”Merck has filed for Rotateq approval with regulatory agencies in more than 50 countries.
A Universal Infection
Rotavirus is so contagious that it infects virtually every child in the world by the age of three, regardless of their socioeconomic situation and sanitary conditions.
This first infection typically primes the body’s immune system to recognize the virus for the rest of the individual’s lifetime, rendering the person invulnerable to it.
As such, babies and young children develop rotavirus diarrhea. Infection very rarely leads to death in industrialized countries because patients with serious symptoms are quickly and effectively rehydrated.
Rotavirus causes just 20 to 40 deaths annually in the United States from about 50,000 to 70,000 hospital admissions.
But in the developing world, half a million infants die annually from the virus—about one every minute—due to poor delivery of a treatment or it coming too late.
Long and Torturous
The search for a rotavirus vaccine has had a troubled history. Somewhat ironically, when the first rotavirus vaccine approval appeared imminent in 1998, a review in the journal Nature described its path through clinical trials as “long and torturous.” Little did the reviewers know what the future held.
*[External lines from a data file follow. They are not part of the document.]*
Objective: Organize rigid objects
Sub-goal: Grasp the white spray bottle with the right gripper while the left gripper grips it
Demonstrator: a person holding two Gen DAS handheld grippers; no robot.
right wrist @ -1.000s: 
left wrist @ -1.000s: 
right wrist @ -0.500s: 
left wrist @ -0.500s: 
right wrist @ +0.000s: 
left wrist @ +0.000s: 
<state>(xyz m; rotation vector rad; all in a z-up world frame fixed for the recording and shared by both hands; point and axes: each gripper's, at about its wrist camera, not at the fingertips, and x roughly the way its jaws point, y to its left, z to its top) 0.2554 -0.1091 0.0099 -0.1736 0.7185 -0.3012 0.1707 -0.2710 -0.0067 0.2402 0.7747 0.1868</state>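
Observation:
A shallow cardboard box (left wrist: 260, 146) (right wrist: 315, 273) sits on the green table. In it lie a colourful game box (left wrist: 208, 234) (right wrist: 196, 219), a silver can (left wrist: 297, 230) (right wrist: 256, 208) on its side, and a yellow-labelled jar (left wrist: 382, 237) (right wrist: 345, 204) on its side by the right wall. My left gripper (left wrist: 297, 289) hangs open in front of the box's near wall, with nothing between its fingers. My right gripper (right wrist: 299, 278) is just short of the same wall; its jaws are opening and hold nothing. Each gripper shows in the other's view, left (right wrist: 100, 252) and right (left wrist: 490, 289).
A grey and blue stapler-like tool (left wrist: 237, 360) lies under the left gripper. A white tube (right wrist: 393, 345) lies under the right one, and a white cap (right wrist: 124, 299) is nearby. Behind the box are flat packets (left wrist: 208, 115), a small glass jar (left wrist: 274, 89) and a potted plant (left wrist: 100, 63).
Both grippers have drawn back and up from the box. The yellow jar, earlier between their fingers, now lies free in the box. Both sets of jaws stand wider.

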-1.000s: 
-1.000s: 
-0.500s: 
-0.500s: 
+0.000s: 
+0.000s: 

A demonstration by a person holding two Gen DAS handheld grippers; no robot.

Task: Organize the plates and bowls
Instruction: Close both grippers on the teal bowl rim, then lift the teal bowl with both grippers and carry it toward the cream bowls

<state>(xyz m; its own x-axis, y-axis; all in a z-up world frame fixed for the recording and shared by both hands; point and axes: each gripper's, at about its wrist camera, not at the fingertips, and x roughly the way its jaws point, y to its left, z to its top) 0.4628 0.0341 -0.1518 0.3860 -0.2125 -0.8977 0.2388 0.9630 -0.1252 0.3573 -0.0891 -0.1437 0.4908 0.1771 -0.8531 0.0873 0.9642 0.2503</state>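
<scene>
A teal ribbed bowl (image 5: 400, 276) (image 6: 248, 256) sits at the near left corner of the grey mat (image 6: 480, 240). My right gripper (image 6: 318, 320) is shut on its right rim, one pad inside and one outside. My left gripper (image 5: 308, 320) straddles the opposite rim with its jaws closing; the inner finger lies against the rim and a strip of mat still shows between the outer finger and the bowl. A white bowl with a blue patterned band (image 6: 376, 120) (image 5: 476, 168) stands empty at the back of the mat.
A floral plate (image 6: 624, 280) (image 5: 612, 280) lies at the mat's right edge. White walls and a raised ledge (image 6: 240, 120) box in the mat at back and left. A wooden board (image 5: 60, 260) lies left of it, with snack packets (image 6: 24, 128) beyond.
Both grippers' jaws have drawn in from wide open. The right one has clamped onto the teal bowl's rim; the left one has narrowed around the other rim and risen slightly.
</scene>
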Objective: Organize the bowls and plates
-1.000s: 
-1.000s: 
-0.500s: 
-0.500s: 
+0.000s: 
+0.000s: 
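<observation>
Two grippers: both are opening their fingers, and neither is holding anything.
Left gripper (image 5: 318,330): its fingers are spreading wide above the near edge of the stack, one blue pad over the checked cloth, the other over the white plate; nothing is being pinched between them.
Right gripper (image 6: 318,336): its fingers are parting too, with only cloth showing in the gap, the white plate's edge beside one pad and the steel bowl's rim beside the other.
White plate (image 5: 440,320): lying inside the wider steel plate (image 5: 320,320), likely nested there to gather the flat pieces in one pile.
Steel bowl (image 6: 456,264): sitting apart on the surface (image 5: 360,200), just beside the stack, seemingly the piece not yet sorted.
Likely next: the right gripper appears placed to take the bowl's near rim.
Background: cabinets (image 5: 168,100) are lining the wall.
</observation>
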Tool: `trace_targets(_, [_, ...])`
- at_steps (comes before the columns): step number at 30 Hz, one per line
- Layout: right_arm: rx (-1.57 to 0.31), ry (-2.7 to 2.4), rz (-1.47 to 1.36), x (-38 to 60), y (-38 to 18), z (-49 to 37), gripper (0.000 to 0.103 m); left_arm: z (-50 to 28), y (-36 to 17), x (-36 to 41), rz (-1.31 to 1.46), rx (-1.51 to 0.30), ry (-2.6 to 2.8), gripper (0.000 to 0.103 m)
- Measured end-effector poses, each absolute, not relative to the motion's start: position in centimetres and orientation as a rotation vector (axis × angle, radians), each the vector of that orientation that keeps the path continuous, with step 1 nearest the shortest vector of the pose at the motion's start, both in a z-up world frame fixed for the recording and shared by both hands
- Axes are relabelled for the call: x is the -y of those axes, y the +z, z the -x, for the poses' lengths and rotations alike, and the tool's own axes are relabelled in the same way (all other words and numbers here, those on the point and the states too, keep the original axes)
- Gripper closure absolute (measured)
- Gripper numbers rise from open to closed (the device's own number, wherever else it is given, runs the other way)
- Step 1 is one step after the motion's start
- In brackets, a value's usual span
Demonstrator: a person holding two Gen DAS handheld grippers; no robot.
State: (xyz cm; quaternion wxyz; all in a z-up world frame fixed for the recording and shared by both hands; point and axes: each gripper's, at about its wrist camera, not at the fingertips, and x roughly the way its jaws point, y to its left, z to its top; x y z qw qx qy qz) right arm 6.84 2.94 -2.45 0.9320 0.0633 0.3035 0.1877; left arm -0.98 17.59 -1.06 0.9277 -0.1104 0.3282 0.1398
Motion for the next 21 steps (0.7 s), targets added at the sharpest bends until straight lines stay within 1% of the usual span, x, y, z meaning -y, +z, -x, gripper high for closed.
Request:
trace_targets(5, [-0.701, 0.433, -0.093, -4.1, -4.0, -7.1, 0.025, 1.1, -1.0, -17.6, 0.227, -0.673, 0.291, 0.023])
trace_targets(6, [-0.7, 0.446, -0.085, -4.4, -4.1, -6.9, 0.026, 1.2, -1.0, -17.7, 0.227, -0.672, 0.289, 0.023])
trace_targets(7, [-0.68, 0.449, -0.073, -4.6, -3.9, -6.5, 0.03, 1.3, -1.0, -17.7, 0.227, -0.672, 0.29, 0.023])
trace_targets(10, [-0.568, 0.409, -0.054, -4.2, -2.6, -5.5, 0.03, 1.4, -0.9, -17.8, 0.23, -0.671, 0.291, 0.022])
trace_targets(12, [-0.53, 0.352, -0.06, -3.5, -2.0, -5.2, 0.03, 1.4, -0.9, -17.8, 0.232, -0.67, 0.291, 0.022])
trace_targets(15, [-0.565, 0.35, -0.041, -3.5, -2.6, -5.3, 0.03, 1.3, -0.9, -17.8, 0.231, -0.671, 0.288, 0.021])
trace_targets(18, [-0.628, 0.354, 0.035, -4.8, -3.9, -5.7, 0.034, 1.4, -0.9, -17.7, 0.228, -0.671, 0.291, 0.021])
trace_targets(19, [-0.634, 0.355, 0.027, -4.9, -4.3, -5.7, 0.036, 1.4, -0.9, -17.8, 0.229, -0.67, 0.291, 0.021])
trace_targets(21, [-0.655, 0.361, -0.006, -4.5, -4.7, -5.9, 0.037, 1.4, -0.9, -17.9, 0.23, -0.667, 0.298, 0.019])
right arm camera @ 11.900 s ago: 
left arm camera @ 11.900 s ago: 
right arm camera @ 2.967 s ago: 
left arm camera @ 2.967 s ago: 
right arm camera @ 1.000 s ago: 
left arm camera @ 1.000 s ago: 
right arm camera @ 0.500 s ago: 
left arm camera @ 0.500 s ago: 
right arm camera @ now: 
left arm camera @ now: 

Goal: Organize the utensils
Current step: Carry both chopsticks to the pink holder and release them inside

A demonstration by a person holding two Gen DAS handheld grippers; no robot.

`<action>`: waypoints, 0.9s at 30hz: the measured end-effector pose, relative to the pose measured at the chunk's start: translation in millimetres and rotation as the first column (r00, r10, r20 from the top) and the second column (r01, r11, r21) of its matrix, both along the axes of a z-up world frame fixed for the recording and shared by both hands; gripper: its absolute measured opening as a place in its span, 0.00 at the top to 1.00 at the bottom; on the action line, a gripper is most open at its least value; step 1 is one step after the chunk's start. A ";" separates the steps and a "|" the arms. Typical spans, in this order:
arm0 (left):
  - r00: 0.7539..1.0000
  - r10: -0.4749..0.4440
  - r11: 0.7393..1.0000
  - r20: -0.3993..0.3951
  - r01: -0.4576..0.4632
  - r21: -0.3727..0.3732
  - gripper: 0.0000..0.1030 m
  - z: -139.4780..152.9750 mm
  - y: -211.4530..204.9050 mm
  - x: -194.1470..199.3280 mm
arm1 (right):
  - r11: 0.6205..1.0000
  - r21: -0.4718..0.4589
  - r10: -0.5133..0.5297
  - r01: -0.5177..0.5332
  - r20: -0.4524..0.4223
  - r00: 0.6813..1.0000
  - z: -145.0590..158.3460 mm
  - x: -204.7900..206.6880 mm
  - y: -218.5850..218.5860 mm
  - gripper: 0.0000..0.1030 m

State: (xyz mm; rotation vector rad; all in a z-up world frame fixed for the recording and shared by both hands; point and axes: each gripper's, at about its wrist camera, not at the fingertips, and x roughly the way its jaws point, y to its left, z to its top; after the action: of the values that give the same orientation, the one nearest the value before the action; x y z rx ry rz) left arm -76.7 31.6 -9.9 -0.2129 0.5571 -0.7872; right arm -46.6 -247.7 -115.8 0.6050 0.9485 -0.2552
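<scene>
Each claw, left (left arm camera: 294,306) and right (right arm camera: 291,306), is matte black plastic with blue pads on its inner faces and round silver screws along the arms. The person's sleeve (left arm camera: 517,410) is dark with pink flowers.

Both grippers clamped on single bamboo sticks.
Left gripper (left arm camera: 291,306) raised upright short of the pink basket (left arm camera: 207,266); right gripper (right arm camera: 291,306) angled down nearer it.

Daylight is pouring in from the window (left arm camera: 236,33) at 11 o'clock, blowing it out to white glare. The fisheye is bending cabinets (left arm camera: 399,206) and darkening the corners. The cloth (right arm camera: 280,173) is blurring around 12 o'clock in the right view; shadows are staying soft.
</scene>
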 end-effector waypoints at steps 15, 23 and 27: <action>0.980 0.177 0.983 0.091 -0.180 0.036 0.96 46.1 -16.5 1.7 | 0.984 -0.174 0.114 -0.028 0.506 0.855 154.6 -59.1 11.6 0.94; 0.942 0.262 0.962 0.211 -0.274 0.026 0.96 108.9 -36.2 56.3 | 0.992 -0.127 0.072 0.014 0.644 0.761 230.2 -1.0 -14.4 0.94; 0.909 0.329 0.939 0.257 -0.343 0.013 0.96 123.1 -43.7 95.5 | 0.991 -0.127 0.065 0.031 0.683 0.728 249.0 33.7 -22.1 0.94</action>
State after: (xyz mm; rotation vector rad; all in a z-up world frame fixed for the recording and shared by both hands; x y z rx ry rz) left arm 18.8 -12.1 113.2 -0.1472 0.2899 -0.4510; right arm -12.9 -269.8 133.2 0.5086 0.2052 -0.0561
This vaccine, called RotaShield, was tested by Wyeth in more than 15,000 infants in Finland, Venezuela, and the U.S. during the 1990s.
In June 1998, the results of these trials convinced the U.S. Advisory Committee on Immunization Practices to recommend infants born in the country receive three doses of RotaShield when they reached the ages of two, four, and six months.
In October of the following year, after a million and a half doses had been administered, the recommendation was withdrawn and RotaShield was taken off the market.
Data analyzed by the Atlanta-based Centers for Disease Control and Prevention (CDC) suggested a link between the vaccine and a gut problem called intussusception, where the bowel folds in on itself.
The situation aroused a great deal of dismay. The estimated risk of intussusception for inoculated children calculated by the CDC was just one in 12,000.
Developed countries saw little point in immunizing babies when the risk posed by infection was so small. However, the leaders of developing countries were dealing with a very different risk profile.
They found themselves having to decide whether to accept a vaccine deemed too unsafe for the U.S. market, an idea that eventually proved untenable, or blowing the opportunity to reduce infant mortality at home.
Vaccines Hit the Bottom Line
The New England Journal of Medicine’s editorial praises Merck and Glaxo for picking up the baton after it became evident that an entirely new vaccine was needed.
“Despite the prospect that other live oral rotavirus vaccines might also be associated with intussusception and despite the expense of conducting large-scale clinical trials for safety, two manufacturers accepted the challenge,” said the editorial.
Both trials demonstrated no significant difference in the risk of intussusception between the groups of infants immunized with the experimental products and those who took placebos.
“As these vaccines become licensed and used in Europe, the United States, and many other countries, global interest will focus next on the effect these vaccines will have on reducing the number of clinic visits and hospitalizations, as well as economic costs, in industrialized countries and hospitalizations for diarrhea and deaths among children in the developing world,” said the editorial.
After a period of flaking interest, the vaccine market has enjoyed a compound annual growth rate of more than 25 percent between 1999 and 2003, according to Datamonitor.
A November 2005 review in the journal Nature estimated global vaccines revenues rose from $3.5 million to $8.8 billion over these four years, and predicted ongoing double-digit sales growth.
Much of the recent enthusiasm in the space has centered on the potential for an outbreak of pandemic influenza.
This has prompted a recent spate of buying among the world’s five largest vaccine makers, all of whom have increased capacity either through acquisitions or by building new production facilities from scratch (see Novartis Buys Chiron).